**WORK ORDER**.
Everything from the opening line of the records below through the line with "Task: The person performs" must be duplicated exactly, pictures left out.

**SOURCE DATA**.
================
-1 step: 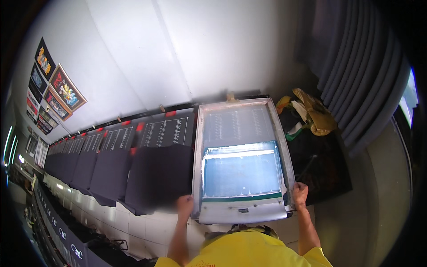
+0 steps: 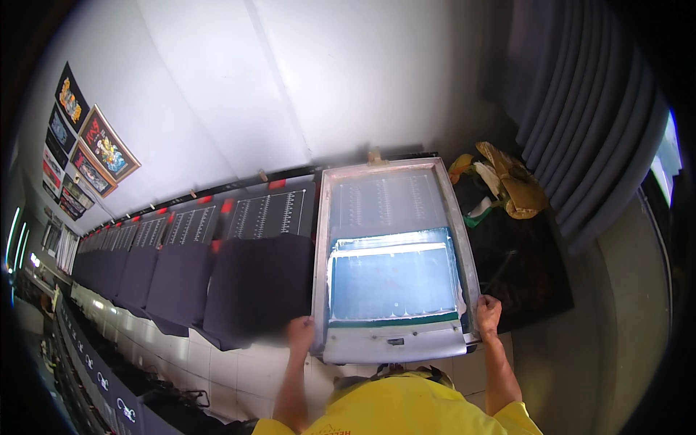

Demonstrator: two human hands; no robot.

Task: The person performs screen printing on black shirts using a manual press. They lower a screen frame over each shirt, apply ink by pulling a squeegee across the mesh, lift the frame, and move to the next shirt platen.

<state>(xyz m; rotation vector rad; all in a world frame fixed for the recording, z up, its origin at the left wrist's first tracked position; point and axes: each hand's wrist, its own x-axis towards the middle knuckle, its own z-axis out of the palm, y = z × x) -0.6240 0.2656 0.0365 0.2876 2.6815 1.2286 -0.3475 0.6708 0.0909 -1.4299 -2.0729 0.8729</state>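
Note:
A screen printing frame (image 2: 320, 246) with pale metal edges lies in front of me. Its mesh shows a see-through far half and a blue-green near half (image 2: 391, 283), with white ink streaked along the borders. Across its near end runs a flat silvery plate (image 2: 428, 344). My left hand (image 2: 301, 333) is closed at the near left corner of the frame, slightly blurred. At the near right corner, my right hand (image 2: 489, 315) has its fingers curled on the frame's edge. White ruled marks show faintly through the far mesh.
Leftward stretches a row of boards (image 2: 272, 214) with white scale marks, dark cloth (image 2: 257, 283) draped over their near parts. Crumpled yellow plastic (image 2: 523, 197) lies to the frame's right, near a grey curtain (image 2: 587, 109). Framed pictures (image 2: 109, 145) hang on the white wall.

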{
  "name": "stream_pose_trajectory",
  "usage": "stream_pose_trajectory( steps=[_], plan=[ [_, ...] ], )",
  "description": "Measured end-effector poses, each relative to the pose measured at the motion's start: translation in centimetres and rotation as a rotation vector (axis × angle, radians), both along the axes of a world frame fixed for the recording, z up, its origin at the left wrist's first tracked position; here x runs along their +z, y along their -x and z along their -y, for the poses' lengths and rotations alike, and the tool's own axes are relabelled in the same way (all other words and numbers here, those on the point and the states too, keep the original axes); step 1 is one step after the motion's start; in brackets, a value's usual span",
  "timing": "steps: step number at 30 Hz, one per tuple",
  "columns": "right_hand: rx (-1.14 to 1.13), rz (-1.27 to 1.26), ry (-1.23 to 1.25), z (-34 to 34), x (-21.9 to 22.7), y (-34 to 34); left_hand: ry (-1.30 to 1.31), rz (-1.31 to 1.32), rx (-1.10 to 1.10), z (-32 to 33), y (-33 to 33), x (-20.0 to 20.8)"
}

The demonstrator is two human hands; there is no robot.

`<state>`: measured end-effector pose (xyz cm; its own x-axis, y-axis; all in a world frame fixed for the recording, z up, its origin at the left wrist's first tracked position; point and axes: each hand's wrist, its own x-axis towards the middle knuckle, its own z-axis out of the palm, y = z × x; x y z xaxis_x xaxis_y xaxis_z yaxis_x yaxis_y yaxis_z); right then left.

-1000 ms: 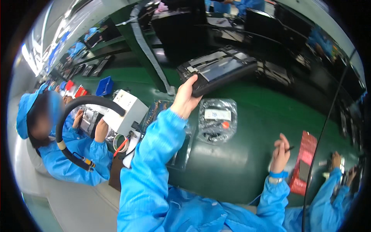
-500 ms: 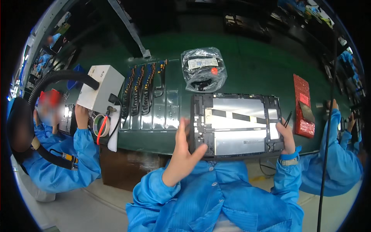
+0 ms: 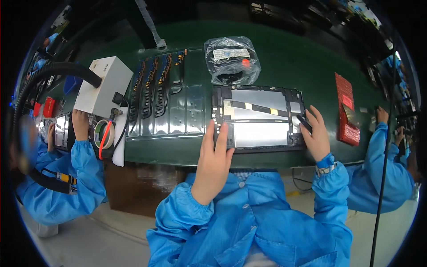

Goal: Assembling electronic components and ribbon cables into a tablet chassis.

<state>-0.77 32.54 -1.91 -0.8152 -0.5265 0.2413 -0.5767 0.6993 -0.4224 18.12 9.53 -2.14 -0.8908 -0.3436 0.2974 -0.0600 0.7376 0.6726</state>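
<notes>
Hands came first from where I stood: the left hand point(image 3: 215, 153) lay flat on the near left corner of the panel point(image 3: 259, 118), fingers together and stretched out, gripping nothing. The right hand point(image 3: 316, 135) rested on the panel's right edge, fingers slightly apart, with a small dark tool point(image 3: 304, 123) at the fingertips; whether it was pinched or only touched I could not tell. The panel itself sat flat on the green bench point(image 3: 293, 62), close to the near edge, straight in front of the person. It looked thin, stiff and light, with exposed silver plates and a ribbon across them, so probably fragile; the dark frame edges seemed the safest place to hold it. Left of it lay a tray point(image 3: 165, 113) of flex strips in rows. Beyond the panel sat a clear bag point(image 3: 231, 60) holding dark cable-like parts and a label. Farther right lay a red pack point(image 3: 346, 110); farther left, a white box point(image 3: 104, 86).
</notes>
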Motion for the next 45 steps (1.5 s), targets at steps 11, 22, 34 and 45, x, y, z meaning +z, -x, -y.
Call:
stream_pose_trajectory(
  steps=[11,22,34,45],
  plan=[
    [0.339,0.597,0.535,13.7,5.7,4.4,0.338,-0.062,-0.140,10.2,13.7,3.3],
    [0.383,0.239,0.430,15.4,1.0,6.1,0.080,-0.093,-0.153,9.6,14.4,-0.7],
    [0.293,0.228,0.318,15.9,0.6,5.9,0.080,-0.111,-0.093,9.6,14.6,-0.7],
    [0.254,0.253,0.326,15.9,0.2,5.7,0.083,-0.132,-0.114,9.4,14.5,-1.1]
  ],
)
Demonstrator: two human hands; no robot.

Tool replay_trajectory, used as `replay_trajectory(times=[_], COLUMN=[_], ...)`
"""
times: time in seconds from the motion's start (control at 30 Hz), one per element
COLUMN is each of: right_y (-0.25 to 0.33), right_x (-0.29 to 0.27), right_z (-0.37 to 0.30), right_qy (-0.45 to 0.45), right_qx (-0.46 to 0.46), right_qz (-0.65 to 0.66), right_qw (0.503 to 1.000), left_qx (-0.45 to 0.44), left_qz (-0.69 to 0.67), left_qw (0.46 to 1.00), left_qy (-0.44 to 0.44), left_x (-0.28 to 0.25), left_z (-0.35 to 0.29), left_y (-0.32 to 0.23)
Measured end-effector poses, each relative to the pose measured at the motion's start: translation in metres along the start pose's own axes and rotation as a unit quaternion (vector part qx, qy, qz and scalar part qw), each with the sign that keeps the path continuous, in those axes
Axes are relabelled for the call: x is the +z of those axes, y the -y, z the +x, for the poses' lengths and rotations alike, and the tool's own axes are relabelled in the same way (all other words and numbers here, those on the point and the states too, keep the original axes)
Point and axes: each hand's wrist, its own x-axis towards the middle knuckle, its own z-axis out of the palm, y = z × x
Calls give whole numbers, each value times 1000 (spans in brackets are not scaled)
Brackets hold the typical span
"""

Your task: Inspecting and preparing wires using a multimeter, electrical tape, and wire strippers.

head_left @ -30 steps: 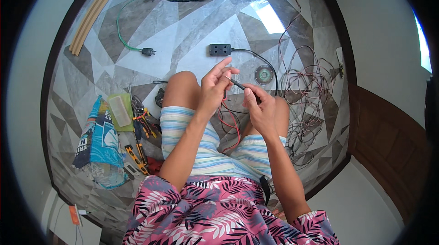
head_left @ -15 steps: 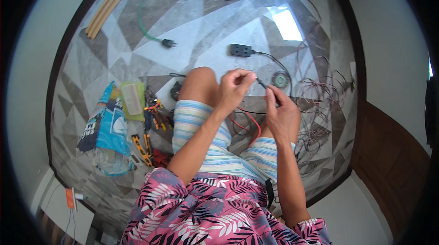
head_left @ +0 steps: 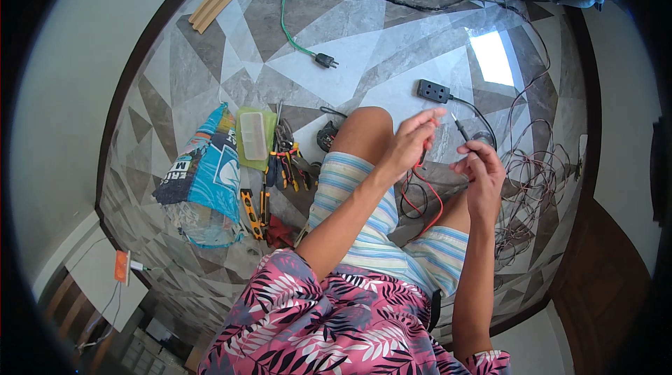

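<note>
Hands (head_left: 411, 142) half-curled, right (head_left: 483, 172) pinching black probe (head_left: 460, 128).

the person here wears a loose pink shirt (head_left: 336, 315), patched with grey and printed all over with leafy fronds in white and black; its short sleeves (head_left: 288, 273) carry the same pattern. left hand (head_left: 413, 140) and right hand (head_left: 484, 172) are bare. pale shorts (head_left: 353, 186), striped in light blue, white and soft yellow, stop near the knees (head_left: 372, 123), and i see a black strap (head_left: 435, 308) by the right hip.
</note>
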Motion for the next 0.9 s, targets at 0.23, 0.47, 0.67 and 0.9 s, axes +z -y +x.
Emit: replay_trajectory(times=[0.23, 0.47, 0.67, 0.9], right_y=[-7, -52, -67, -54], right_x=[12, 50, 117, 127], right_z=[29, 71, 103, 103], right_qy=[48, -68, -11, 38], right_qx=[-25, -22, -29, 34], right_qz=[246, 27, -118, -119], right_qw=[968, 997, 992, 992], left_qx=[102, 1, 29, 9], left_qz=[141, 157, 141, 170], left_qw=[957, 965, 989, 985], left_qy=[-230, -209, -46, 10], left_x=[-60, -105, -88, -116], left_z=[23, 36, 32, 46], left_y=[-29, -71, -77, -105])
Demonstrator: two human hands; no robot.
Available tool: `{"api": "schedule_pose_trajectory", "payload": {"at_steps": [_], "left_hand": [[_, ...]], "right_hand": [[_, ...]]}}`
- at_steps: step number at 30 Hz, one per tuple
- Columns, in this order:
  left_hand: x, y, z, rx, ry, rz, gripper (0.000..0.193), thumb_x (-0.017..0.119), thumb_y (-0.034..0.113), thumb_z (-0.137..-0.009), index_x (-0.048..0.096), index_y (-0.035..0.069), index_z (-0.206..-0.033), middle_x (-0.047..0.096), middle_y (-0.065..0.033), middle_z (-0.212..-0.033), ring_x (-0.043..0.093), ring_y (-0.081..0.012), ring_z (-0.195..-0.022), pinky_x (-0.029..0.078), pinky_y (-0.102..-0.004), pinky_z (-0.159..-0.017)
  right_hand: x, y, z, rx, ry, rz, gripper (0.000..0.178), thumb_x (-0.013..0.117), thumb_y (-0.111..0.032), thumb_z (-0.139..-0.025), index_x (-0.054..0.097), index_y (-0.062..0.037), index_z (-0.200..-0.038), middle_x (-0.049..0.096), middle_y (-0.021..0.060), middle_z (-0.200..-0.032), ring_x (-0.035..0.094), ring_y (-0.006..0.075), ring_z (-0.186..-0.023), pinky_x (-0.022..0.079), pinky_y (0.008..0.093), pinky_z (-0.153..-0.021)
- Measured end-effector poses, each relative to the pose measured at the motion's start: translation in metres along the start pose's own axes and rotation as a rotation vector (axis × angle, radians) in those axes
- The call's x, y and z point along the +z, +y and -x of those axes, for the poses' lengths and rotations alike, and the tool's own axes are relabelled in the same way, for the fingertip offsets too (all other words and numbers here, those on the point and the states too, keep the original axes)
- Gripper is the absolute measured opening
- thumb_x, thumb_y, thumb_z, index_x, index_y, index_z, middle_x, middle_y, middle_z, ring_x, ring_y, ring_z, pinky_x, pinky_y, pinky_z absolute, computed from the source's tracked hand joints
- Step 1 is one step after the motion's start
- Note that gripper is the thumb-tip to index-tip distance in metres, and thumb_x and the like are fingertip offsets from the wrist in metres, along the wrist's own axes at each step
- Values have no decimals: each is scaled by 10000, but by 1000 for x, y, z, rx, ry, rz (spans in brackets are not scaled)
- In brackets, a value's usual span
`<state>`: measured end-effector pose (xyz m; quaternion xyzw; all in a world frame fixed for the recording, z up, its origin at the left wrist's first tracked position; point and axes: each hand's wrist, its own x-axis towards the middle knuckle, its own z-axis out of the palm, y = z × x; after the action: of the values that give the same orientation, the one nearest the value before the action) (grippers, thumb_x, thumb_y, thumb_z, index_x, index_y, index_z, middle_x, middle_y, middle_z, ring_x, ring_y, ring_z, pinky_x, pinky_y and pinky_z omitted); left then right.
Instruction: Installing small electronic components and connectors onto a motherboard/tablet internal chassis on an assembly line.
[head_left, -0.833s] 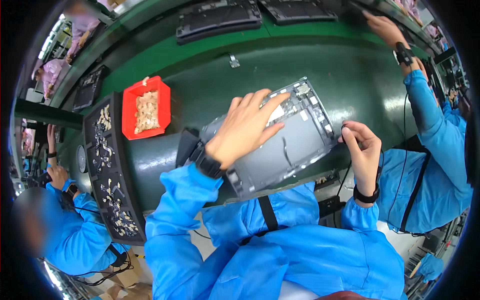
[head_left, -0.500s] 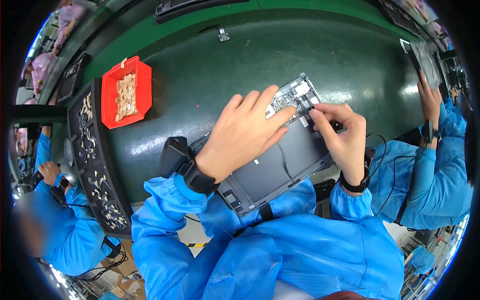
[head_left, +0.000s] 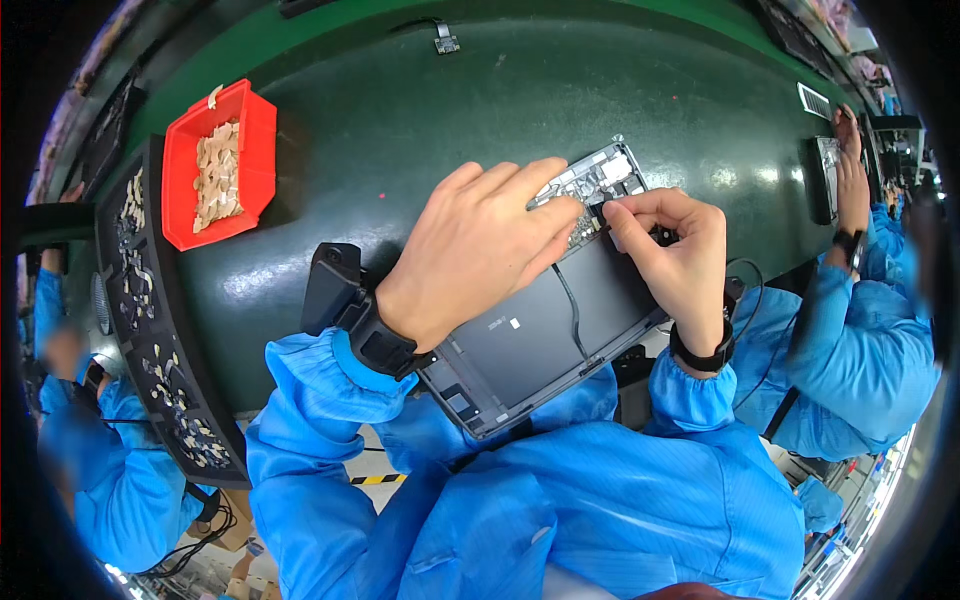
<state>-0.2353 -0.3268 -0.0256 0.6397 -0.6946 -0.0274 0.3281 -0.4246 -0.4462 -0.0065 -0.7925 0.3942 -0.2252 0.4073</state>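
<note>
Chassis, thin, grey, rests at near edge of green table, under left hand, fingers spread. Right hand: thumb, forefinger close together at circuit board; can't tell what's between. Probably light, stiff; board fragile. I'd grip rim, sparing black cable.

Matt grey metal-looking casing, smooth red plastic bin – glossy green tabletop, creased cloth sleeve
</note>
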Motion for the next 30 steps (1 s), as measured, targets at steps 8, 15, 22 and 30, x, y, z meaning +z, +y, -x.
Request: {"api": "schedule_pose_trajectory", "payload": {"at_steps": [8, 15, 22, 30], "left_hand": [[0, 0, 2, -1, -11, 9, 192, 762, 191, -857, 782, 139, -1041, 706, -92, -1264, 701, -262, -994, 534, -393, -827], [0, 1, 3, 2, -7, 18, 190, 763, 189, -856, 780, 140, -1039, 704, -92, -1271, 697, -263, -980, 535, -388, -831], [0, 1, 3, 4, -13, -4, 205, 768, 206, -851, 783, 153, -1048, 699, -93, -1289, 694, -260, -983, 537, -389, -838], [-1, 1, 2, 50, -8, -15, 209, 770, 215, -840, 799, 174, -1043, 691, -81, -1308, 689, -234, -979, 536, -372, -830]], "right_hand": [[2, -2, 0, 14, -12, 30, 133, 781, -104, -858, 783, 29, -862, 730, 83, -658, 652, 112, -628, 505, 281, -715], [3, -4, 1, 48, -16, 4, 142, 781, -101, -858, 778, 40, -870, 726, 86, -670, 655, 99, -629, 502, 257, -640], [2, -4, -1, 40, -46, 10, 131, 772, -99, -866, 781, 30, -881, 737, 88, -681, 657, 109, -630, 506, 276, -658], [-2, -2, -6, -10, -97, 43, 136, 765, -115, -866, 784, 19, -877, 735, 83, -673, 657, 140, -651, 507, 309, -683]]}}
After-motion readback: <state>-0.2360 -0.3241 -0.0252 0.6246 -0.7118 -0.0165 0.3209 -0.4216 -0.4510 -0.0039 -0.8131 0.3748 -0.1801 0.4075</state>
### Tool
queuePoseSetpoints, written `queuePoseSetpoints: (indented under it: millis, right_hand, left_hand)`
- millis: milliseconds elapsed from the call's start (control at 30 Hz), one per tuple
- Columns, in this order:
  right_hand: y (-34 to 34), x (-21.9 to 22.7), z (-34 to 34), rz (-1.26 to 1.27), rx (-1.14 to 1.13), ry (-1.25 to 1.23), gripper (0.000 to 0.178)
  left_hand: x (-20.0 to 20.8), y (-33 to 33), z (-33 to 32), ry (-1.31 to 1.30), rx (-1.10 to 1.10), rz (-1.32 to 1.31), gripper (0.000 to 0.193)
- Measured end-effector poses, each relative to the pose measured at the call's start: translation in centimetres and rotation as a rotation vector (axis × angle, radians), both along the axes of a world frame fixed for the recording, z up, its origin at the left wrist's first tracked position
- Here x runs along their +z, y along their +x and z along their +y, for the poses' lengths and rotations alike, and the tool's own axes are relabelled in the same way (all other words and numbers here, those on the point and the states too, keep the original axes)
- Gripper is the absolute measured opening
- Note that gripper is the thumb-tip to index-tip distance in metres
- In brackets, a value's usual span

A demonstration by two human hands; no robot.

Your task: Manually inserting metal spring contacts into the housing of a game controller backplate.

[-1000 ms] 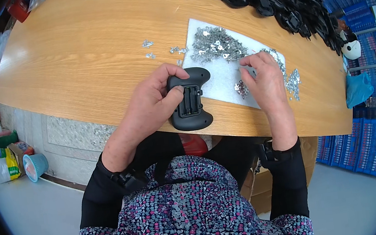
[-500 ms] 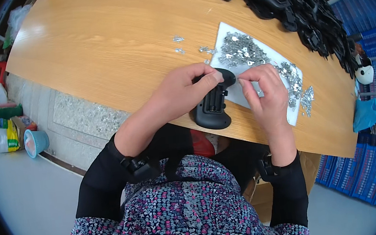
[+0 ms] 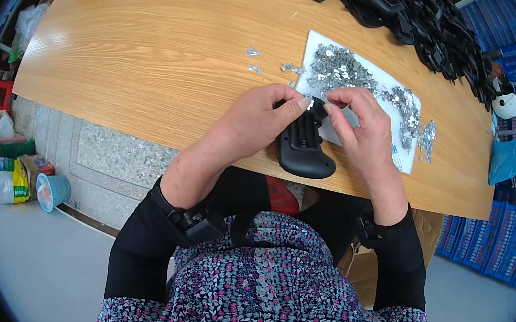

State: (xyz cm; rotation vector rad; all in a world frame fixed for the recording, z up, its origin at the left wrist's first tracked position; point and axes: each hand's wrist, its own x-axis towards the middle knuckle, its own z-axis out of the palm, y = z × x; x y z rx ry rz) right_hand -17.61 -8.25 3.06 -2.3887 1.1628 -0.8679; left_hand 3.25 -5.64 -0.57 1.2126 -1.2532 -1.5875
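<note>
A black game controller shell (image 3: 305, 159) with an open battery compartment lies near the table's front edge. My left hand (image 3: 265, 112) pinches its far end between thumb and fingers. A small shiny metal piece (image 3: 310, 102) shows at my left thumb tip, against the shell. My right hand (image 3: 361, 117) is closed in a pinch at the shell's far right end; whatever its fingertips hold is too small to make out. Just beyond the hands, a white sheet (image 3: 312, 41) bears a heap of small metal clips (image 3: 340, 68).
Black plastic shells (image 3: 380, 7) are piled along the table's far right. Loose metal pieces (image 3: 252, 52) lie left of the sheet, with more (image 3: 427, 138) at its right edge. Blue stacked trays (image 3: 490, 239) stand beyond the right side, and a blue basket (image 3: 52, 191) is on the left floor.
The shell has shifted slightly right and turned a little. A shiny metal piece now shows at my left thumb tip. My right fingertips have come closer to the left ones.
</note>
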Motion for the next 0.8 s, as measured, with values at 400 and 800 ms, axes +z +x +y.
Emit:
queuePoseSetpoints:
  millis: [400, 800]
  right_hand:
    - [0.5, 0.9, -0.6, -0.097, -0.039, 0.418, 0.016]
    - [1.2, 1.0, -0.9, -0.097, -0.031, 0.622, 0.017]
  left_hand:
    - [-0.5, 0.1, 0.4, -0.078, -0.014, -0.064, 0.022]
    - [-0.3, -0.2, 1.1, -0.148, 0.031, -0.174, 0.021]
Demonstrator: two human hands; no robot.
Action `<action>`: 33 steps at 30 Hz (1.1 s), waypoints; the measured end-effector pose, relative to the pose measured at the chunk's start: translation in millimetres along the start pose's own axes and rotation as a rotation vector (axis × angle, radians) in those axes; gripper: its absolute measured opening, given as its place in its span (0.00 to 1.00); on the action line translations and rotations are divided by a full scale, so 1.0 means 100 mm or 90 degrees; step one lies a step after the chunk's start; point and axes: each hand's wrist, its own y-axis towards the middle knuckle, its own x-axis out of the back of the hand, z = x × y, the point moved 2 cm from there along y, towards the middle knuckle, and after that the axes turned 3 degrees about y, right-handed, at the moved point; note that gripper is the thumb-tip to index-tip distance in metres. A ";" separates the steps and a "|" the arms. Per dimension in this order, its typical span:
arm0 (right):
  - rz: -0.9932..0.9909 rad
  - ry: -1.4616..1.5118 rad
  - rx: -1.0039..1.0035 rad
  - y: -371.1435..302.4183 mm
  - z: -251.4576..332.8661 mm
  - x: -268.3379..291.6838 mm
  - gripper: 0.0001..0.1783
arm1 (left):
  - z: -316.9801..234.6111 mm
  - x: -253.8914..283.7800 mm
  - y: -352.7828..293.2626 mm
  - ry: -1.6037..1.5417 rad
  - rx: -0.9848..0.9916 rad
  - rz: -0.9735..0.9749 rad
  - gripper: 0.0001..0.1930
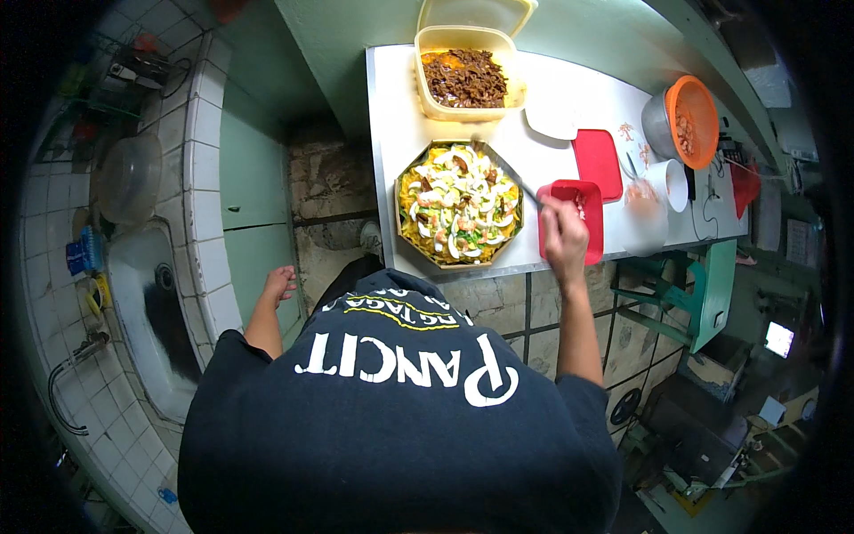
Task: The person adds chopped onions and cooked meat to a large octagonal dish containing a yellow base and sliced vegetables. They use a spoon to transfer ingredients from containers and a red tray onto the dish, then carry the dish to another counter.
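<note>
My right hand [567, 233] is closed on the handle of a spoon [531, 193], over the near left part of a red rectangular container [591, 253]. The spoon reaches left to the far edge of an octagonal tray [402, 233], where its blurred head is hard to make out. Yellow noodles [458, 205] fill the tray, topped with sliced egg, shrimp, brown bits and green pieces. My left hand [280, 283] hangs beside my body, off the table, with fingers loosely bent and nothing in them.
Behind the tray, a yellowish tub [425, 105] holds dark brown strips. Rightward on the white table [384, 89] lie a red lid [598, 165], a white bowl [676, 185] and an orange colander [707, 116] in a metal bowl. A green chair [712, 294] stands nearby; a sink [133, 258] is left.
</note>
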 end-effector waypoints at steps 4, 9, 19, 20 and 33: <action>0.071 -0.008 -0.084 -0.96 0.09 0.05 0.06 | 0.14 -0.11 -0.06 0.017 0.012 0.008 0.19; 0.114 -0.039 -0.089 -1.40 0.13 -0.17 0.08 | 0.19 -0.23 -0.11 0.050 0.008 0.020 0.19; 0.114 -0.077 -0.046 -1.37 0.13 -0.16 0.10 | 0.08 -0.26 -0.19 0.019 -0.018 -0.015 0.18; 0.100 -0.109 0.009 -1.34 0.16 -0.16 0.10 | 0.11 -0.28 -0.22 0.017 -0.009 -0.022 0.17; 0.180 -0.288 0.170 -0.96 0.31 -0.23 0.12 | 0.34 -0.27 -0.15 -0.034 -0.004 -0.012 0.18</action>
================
**SOLUTION FOR THIS EXERCISE**.
-1 step: 
+0 steps: 

Demonstrator: two human hands; no robot.

Task: The person performs screen printing on black shirts using a manual press. They lower a screen frame over each shirt, apply ink by pulling a squeegee across the mesh, lift the frame, and move to the next shirt platen.

Here the answer is complete.